#### Exercise requirements
Below are entries. Copy exactly the lines running from the line that holds "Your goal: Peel" to the line that holds "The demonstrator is", with both ends included.

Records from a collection
BEGIN
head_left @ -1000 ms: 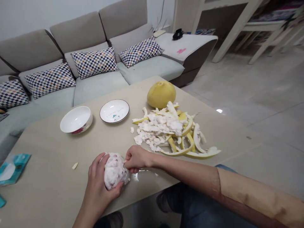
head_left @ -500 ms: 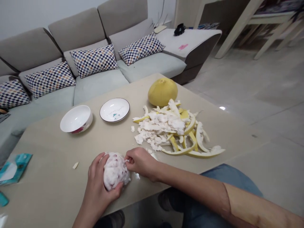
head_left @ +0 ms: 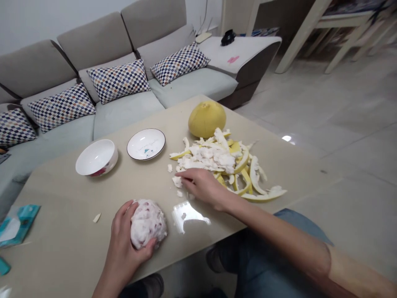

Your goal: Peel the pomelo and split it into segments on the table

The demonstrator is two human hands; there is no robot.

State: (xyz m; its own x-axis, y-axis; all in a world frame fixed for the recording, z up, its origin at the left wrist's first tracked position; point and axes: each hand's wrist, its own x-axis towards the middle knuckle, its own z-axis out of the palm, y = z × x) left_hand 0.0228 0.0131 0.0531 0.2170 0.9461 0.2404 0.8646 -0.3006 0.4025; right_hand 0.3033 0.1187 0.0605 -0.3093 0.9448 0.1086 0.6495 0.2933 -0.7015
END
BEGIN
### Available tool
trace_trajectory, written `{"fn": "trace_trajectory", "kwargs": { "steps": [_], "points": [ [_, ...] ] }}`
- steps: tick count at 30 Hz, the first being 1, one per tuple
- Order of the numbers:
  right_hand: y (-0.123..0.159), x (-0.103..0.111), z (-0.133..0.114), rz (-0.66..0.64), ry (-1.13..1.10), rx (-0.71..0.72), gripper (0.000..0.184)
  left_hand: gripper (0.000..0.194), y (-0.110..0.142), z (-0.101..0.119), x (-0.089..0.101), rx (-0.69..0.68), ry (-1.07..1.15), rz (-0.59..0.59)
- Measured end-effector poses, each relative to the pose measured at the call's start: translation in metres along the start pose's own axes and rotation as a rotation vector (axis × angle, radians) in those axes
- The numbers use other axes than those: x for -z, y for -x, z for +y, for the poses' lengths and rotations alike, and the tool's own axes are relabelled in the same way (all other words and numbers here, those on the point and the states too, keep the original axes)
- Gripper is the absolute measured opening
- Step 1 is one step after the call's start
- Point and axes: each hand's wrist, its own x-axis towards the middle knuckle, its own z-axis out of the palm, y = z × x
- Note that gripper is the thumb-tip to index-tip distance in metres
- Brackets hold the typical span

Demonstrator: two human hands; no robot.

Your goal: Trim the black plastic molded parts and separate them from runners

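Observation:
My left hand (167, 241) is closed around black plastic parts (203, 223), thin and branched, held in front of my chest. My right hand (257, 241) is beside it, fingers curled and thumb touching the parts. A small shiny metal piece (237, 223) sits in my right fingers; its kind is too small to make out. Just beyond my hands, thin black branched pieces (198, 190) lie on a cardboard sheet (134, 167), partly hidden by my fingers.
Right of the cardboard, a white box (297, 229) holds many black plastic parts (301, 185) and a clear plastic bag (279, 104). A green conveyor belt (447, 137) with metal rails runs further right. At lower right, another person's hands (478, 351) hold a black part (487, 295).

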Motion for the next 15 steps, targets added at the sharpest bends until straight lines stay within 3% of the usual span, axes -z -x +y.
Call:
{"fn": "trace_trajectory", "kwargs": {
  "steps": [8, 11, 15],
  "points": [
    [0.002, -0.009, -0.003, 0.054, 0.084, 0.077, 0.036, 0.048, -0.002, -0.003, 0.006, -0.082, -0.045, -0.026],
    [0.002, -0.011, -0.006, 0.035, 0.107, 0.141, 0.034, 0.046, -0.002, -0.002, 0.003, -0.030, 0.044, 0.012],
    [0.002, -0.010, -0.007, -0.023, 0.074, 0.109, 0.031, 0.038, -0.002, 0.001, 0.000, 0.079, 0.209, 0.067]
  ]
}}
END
#### Result of this exercise
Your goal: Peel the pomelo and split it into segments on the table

The demonstrator is two human hands; there is no robot.

Work on this exercise is finished.